> [BRIEF]: Write out every record below exactly as it stands, leaving the pictures out.

> [EXCERPTED RECORDS]:
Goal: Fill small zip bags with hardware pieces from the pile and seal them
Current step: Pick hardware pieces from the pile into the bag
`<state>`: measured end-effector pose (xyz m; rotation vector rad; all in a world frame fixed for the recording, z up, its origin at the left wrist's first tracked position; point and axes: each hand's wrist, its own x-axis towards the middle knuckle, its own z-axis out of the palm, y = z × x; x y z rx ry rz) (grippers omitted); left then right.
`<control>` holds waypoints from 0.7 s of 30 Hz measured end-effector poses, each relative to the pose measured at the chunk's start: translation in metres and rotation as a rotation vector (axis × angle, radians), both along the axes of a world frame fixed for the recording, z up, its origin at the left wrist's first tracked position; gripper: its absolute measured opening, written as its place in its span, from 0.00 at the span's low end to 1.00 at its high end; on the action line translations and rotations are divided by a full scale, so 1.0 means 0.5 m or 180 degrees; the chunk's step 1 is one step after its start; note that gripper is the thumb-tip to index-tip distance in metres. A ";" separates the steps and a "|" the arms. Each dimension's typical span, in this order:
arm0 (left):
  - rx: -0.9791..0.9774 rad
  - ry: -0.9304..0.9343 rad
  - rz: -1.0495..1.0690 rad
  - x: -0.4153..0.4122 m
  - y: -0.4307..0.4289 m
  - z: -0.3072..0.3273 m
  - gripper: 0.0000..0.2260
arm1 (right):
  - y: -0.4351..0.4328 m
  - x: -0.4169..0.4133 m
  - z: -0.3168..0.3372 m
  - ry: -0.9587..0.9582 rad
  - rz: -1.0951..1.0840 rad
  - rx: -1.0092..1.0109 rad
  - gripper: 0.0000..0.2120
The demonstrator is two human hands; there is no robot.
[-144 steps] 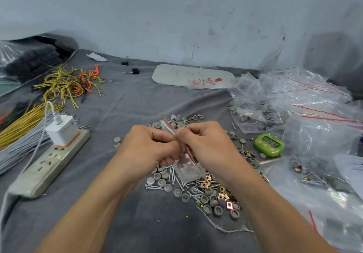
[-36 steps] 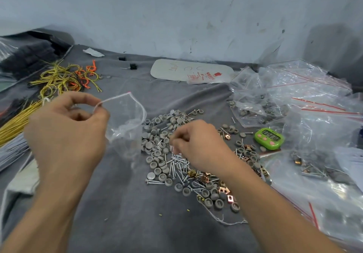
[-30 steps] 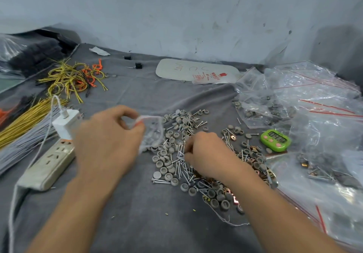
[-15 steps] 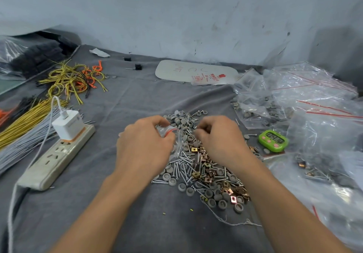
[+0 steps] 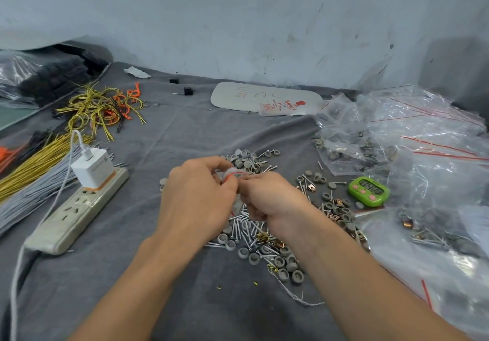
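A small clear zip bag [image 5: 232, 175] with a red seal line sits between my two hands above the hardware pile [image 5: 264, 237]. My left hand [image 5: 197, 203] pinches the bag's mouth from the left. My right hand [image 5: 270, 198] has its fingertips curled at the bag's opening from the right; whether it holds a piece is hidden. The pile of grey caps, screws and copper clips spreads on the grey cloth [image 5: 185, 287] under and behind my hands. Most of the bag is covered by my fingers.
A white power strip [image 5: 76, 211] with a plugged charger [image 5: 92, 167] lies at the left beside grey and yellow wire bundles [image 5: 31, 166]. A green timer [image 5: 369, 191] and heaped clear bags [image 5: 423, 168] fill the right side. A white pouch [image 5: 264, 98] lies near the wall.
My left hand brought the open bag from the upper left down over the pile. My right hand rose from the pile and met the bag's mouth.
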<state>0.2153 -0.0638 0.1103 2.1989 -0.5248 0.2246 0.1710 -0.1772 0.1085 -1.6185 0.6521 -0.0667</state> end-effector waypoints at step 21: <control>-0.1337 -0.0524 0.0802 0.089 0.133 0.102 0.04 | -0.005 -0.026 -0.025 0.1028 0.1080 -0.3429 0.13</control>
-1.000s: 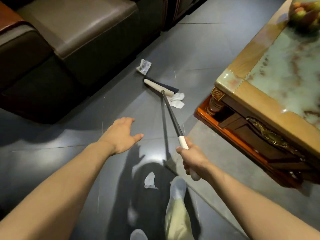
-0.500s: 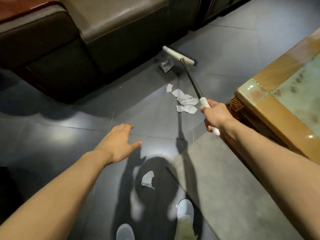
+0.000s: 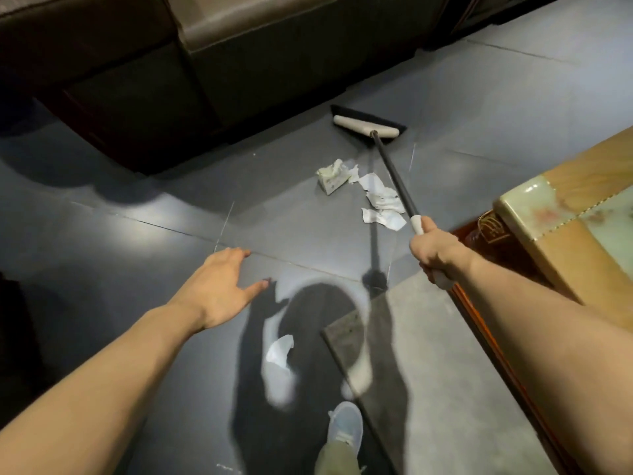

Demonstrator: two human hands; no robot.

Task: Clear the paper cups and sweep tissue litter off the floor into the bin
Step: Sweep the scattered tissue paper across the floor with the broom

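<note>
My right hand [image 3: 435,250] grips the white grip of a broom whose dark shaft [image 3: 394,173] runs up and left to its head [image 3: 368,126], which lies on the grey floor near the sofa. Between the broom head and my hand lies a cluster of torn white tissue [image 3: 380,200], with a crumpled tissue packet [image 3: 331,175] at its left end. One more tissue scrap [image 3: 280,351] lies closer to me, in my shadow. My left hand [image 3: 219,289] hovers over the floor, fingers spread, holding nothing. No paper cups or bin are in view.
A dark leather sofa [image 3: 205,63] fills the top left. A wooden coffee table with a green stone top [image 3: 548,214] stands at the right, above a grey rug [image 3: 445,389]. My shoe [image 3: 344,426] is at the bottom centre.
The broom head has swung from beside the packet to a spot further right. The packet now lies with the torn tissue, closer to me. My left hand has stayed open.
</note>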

> [PROBLEM SOLUTION]:
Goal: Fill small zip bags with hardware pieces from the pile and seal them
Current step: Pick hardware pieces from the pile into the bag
`<state>`: measured end-effector pose (xyz m; rotation vector rad; all in a world frame fixed for the recording, z up, its origin at the left wrist's first tracked position; point and axes: each hand's wrist, its own x-axis towards the middle knuckle, its own z-axis out of the palm, y = z × x; x y z rx ry rz) (grippers omitted); left then right.
`<control>` holds waypoints from 0.7 s of 30 Hz measured end-effector poses, each relative to the pose measured at the chunk's start: translation in metres and rotation as a rotation vector (axis × angle, radians), both along the axes of a world frame fixed for the recording, z up, its origin at the left wrist's first tracked position; gripper: its absolute measured opening, written as its place in its span, from 0.00 at the span's low end to 1.00 at its high end; on the action line translations and rotations are divided by a full scale, so 1.0 means 0.5 m or 180 degrees; the chunk's step 1 is one step after its start; note that gripper is the thumb-tip to index-tip distance in metres. A ";" separates the steps and a "|" the arms. Each dimension's typical span, in this order:
arm0 (left):
  - rx: -0.9791..0.9774 rad
  - ry: -0.9304..0.9343 rad
  - rz: -1.0495..1.0690 rad
  - x: -0.4153..0.4122 m
  - y: -0.4307..0.4289 m
  - z: -0.3072..0.3273 m
  - gripper: 0.0000..0.2260
arm1 (right):
  - y: -0.4351..0.4328 m
  - x: -0.4169..0.4133 m
  - z: -0.3168..0.3372 m
  - ry: -0.9587..0.9582 rad
  - rz: -1.0951..1.0840 rad
  - rx: -1.0092..1.0109 rad
  - gripper: 0.0000..0.2120
The demonstrator is two human hands; there is no robot.
[-144 steps] 
[-36 steps] 
[-30 steps] 
[-15 steps] 
[+0 steps] 
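A small clear zip bag [image 5: 232, 175] with a red seal line sits between my two hands above the hardware pile [image 5: 264, 237]. My left hand [image 5: 197, 203] pinches the bag's mouth from the left. My right hand [image 5: 270, 198] has its fingertips curled at the bag's opening from the right; whether it holds a piece is hidden. The pile of grey caps, screws and copper clips spreads on the grey cloth [image 5: 185, 287] under and behind my hands. Most of the bag is covered by my fingers.
A white power strip [image 5: 76, 211] with a plugged charger [image 5: 92, 167] lies at the left beside grey and yellow wire bundles [image 5: 31, 166]. A green timer [image 5: 369, 191] and heaped clear bags [image 5: 423, 168] fill the right side. A white pouch [image 5: 264, 98] lies near the wall.
My left hand brought the open bag from the upper left down over the pile. My right hand rose from the pile and met the bag's mouth.
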<state>0.2153 -0.0638 0.1103 2.1989 -0.5248 0.2246 0.1710 -0.1772 0.1085 -1.6185 0.6521 -0.0667</state> end-effector waypoints at step 21: <control>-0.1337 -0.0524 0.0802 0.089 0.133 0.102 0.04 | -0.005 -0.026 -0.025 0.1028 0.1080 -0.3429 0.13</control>
-1.000s: 
-0.500s: 
+0.000s: 

Demonstrator: two human hands; no robot.

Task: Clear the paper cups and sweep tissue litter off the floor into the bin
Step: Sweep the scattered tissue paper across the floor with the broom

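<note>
My right hand [image 3: 435,250] grips the white grip of a broom whose dark shaft [image 3: 394,173] runs up and left to its head [image 3: 368,126], which lies on the grey floor near the sofa. Between the broom head and my hand lies a cluster of torn white tissue [image 3: 380,200], with a crumpled tissue packet [image 3: 331,175] at its left end. One more tissue scrap [image 3: 280,351] lies closer to me, in my shadow. My left hand [image 3: 219,289] hovers over the floor, fingers spread, holding nothing. No paper cups or bin are in view.
A dark leather sofa [image 3: 205,63] fills the top left. A wooden coffee table with a green stone top [image 3: 548,214] stands at the right, above a grey rug [image 3: 445,389]. My shoe [image 3: 344,426] is at the bottom centre.
The broom head has swung from beside the packet to a spot further right. The packet now lies with the torn tissue, closer to me. My left hand has stayed open.
</note>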

The answer has nothing more to it.